### EXERCISE REQUIREMENTS
Each entry here needs to be given again exactly.

### INFORMATION PROVIDED
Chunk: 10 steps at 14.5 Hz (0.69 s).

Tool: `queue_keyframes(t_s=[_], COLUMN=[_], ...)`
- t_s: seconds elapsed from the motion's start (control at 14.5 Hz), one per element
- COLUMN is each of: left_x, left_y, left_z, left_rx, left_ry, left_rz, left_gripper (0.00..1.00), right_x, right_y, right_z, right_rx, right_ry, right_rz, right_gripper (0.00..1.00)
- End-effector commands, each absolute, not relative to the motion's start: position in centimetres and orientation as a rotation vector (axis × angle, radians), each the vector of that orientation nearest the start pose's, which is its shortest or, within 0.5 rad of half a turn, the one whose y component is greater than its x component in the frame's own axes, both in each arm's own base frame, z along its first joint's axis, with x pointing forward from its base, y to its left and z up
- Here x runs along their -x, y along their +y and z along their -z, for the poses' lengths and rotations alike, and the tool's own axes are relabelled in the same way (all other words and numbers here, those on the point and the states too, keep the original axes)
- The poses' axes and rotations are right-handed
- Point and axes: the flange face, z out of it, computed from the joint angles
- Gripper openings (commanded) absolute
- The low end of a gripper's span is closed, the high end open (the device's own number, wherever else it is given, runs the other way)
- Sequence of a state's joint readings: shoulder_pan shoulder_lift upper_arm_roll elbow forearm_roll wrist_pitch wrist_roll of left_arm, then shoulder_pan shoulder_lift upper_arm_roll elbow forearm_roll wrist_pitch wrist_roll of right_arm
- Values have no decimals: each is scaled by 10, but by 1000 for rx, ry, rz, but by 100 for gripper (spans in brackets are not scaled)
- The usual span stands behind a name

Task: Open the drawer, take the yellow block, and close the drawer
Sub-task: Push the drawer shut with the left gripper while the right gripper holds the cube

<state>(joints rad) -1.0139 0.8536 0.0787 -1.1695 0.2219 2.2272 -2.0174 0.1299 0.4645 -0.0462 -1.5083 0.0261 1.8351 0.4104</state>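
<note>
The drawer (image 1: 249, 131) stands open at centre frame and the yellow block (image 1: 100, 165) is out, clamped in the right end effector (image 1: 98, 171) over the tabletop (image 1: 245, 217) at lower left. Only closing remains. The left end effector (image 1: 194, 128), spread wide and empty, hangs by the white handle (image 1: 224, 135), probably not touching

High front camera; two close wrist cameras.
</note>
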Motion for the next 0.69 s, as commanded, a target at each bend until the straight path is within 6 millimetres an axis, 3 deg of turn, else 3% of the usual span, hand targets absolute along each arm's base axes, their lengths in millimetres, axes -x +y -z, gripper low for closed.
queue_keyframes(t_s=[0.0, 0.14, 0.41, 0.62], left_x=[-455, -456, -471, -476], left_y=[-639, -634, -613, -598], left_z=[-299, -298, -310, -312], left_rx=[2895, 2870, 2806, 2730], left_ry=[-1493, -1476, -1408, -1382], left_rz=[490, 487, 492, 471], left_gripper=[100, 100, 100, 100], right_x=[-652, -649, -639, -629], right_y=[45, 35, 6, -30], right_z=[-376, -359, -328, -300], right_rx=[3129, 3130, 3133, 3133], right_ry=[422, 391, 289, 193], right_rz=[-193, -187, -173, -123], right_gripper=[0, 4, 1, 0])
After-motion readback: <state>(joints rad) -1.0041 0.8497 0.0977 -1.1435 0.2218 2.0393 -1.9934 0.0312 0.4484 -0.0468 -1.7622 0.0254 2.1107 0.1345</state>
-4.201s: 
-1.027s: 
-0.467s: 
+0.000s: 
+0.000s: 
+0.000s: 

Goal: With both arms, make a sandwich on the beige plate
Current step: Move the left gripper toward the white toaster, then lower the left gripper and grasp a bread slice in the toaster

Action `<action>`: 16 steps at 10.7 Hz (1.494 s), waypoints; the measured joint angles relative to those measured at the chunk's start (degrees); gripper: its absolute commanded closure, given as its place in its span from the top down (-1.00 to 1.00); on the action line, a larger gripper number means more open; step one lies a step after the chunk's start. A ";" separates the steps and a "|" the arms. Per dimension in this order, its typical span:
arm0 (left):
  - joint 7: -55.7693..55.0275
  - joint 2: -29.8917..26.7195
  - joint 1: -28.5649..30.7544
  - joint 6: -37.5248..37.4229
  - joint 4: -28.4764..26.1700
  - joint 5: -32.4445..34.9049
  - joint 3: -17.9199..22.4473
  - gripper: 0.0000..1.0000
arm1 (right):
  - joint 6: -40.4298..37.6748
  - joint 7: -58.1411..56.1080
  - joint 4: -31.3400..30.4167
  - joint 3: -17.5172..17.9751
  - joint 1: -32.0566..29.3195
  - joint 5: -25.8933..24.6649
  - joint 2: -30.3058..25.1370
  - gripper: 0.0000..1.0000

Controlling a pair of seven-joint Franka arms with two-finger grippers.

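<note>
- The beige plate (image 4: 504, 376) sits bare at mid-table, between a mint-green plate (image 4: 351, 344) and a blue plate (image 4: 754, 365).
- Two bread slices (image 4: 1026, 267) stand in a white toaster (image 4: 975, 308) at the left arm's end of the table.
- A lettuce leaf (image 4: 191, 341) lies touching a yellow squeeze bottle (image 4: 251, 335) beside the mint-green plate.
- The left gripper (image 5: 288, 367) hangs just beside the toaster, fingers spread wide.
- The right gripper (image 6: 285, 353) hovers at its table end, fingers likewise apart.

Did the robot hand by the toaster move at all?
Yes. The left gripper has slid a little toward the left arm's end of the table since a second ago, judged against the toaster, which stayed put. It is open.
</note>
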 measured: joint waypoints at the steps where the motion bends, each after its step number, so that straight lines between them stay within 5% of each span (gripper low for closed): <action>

### RESPONSE
Chunk: 10 steps at 14.5 Hz (0.69 s).

Tool: `queue_keyframes(t_s=[_], COLUMN=[_], ...)`
- t_s: seconds elapsed from the motion's start (control at 14.5 Hz), one per element
- COLUMN is each of: left_x, left_y, left_z, left_rx, left_ry, left_rz, left_gripper (0.00..1.00), right_x, right_y, right_z, right_rx, right_ry, right_rz, right_gripper (0.00..1.00)
- End-effector commands, each absolute, not relative to the motion's start: position in centimetres and orientation as a rotation vector (axis × angle, radians), each the vector of that orientation nearest the start pose's, which is its shortest or, within 0.5 rad of half a turn, the one whose y component is greater than its x component in the frame's own axes, both in each arm's own base frame, z along its first joint's axis, with x pointing forward from its base, y to its left and z up
- Here x runs along their -x, y along their +y and z along their -z, for the poses' lengths and rotations alike, and the tool's own axes are relabelled in the same way (all other words and numbers here, those on the point and the states too, keep the original axes)
- The poses' axes and rotations are right-handed
- Point and axes: the flange face, z out of it, computed from the joint angles
- Gripper openings (commanded) absolute
- The low end of a gripper's span is closed, the high end open (the device's own number, wherever else it is given, runs the other way)
- Sequence of a state's joint readings: shoulder_pan shoulder_lift upper_arm_roll elbow forearm_roll wrist_pitch wrist_roll of left_arm, then shoulder_pan shoulder_lift upper_arm_roll elbow forearm_roll wrist_pitch wrist_roll of right_arm
- Values have no decimals: each is scaled by 10, but by 1000 for rx, ry, rz, but by 100 for gripper (spans in brackets are not scaled)
- The usual span stands behind a name

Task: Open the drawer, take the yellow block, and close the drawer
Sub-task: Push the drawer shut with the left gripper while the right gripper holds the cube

<state>(joints rad) -1.0139 0.8536 0.0787 -1.1695 0.2219 2.2272 -2.0174 0.1299 0.4645 -0.0462 -1.5083 0.0261 1.8351 0.4104</state>
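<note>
The drawer (image 1: 249, 131) stands open at centre frame and the yellow block (image 1: 100, 165) is out, clamped in the right end effector (image 1: 98, 171) over the tabletop (image 1: 245, 217) at lower left. Only closing remains. The left end effector (image 1: 194, 128), spread wide and empty, hangs by the white handle (image 1: 224, 135), probably not touching

High front camera; two close wrist cameras.
</note>
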Motion for the next 0.69 s, as commanded, a target at each bend until the straight path is within 6 millimetres an axis, 3 deg of turn, else 3% of the usual span, hand targets absolute along each arm's base axes, their lengths in millimetres, axes -x +y -z, gripper low for closed.
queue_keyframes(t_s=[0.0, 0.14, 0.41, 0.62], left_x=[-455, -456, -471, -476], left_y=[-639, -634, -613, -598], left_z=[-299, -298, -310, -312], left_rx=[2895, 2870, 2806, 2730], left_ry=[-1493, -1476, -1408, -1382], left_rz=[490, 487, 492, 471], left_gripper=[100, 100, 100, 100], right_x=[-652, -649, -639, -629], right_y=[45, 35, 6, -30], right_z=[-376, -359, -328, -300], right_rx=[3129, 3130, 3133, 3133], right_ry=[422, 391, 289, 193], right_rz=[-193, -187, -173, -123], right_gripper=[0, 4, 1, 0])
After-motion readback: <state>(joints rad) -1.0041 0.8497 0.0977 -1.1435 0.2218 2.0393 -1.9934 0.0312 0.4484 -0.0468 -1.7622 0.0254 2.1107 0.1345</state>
-4.201s: 
-1.027s: 
-0.467s: 
+0.000s: 
+0.000s: 
+0.000s: 

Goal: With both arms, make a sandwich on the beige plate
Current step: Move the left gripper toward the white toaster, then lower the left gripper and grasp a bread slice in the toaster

Action `<action>`: 16 steps at 10.7 Hz (1.494 s), waypoints; the measured joint angles relative to those measured at the chunk's start (degrees); gripper: its absolute commanded closure, given as its place in its span from the top down (-1.00 to 1.00); on the action line, a larger gripper number means more open; step one lies a step after the chunk's start. A ";" separates the steps and a "|" the arms. Per dimension in this order, its typical span:
arm0 (left):
  - joint 7: -55.7693..55.0275
  - joint 2: -29.8917..26.7195
  - joint 1: -28.5649..30.7544
  - joint 6: -37.5248..37.4229
  - joint 4: -28.4764..26.1700
  - joint 5: -32.4445..34.9049
  - joint 3: -17.9199..22.4473
  - gripper: 0.0000..1.0000
arm1 (right):
  - joint 6: -40.4298..37.6748
  - joint 7: -58.1411..56.1080
  - joint 4: -31.3400..30.4167
  - joint 3: -17.5172..17.9751
  - joint 1: -32.0566..29.3195
  - joint 5: -25.8933..24.6649
  - joint 2: -30.3058..25.1370
  - gripper: 0.0000..1.0000

Controlling a pair of seven-joint Franka arms with two-finger grippers.

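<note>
- The beige plate (image 4: 504, 376) sits bare at mid-table, between a mint-green plate (image 4: 351, 344) and a blue plate (image 4: 754, 365).
- Two bread slices (image 4: 1026, 267) stand in a white toaster (image 4: 975, 308) at the left arm's end of the table.
- A lettuce leaf (image 4: 191, 341) lies touching a yellow squeeze bottle (image 4: 251, 335) beside the mint-green plate.
- The left gripper (image 5: 288, 367) hangs just beside the toaster, fingers spread wide.
- The right gripper (image 6: 285, 353) hovers at its table end, fingers likewise apart.

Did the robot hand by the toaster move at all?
Yes. The left gripper has slid a little toward the left arm's end of the table since a second ago, judged against the toaster, which stayed put. It is open.
</note>
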 measured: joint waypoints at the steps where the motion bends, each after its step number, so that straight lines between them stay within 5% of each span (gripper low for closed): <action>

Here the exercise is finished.